* _WORK REQUIRED_
Pull out every line below that contains the word "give".

* _WORKING DATA_
== Segment start ==
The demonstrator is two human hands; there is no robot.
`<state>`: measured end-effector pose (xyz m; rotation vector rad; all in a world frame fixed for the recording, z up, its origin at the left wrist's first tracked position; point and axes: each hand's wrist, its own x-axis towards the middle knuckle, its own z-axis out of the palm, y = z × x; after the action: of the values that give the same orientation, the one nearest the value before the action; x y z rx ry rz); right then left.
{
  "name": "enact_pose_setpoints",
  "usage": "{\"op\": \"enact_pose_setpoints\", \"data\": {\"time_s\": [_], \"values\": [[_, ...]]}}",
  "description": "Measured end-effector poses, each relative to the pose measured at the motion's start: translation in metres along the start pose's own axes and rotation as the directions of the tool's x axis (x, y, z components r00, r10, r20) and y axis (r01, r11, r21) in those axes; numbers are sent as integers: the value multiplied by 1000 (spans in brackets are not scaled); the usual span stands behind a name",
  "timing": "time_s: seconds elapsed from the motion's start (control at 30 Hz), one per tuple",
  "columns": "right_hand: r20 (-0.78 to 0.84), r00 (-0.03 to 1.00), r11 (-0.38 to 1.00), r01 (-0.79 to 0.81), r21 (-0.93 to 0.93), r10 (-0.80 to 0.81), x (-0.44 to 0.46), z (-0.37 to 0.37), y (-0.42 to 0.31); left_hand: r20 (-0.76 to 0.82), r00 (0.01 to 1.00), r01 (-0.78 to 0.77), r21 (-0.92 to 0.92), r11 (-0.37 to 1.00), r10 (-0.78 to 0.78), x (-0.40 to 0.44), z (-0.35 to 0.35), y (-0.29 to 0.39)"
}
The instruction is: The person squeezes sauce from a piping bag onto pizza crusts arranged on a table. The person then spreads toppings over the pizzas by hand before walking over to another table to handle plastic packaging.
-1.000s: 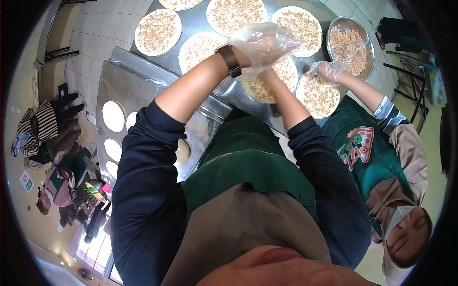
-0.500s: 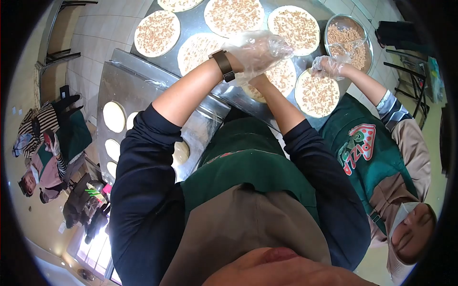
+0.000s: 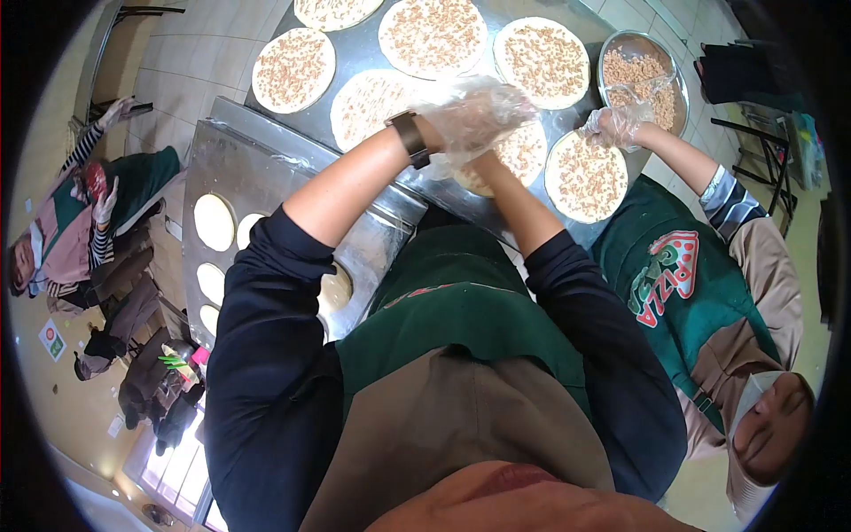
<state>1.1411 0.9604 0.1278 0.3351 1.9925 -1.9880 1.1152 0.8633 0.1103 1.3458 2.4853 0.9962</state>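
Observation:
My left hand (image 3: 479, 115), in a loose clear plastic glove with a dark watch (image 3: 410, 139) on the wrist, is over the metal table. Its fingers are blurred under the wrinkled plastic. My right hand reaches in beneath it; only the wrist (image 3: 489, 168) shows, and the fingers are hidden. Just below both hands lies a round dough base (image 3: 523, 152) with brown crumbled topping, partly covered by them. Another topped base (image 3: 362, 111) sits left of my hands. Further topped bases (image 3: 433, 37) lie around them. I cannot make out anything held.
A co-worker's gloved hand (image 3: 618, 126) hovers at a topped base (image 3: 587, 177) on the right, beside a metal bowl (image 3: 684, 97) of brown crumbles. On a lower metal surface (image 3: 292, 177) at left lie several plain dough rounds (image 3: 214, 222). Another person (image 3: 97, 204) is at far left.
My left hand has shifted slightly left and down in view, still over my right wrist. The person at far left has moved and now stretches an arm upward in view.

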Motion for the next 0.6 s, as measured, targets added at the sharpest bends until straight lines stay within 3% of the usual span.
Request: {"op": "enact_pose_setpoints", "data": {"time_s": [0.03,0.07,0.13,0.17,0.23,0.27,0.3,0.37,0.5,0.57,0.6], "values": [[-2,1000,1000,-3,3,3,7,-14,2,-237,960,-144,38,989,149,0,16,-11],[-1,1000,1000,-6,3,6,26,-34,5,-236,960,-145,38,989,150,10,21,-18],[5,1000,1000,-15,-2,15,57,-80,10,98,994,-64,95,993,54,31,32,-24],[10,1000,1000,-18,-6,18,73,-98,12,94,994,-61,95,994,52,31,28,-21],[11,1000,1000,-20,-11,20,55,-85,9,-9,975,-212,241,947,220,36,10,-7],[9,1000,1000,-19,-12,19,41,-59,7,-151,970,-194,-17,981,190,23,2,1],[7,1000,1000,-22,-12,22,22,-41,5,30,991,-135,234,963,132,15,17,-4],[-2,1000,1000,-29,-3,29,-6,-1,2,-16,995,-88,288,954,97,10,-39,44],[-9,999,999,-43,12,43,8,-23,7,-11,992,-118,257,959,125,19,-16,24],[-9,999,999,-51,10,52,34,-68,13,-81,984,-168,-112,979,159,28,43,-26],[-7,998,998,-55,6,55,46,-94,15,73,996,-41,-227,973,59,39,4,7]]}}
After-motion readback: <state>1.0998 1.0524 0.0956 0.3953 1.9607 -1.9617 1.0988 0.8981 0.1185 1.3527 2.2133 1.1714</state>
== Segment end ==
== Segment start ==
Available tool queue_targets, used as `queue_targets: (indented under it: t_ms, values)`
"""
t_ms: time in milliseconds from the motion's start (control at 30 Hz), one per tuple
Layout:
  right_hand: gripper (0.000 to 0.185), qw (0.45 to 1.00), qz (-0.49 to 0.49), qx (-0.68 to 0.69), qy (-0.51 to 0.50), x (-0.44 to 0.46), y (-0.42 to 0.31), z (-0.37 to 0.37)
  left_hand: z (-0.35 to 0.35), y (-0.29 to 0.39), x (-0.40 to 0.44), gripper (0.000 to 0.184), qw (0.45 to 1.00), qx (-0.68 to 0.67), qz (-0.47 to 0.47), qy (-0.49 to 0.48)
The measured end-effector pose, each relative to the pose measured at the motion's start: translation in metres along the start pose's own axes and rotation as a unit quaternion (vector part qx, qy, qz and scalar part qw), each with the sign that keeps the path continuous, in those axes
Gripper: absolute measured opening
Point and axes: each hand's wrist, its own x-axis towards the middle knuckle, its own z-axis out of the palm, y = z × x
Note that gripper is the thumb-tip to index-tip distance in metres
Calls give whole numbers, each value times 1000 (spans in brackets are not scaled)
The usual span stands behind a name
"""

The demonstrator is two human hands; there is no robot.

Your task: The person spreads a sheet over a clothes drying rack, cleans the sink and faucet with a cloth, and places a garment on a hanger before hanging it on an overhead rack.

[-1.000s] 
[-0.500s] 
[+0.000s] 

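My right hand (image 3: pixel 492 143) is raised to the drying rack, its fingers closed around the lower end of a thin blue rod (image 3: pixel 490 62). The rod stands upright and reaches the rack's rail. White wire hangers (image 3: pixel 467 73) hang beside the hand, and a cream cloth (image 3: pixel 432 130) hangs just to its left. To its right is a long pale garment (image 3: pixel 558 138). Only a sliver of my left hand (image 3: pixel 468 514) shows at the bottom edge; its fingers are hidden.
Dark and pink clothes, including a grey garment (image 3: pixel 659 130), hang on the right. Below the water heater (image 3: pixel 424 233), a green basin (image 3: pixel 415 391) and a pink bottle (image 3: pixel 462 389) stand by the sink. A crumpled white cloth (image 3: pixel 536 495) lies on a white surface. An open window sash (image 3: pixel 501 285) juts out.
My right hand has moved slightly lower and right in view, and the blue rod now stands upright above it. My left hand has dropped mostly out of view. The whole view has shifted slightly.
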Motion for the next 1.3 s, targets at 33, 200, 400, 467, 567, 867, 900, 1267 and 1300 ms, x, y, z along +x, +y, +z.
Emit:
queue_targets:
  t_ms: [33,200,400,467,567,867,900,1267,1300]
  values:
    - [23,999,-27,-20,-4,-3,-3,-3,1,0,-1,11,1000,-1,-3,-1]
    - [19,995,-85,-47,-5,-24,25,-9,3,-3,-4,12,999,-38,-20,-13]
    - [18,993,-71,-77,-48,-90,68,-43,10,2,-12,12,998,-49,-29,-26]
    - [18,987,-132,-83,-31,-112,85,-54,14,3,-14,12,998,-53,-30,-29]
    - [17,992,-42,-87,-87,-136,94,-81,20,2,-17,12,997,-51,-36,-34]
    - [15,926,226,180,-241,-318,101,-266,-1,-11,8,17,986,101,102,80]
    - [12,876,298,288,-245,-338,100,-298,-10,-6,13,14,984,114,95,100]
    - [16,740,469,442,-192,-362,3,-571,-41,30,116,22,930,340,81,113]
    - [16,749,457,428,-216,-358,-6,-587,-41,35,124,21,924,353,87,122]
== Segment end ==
* _EXERCISE SOLUTION_
`<state>`: measured end-effector pose (xyz m; rotation vector rad; all in a world frame fixed for the recording, z up, its origin at the left wrist's first tracked position; point and axes: each hand's wrist, its own x-axis towards the middle knuckle, its own z-axis out of the palm, y = z × x; after the action: of the values that give the same orientation, the one nearest the value before the action; x y z rx ry rz); right then left.
Calls give whole numbers, each value times 1000 (spans in brackets are not scaled)

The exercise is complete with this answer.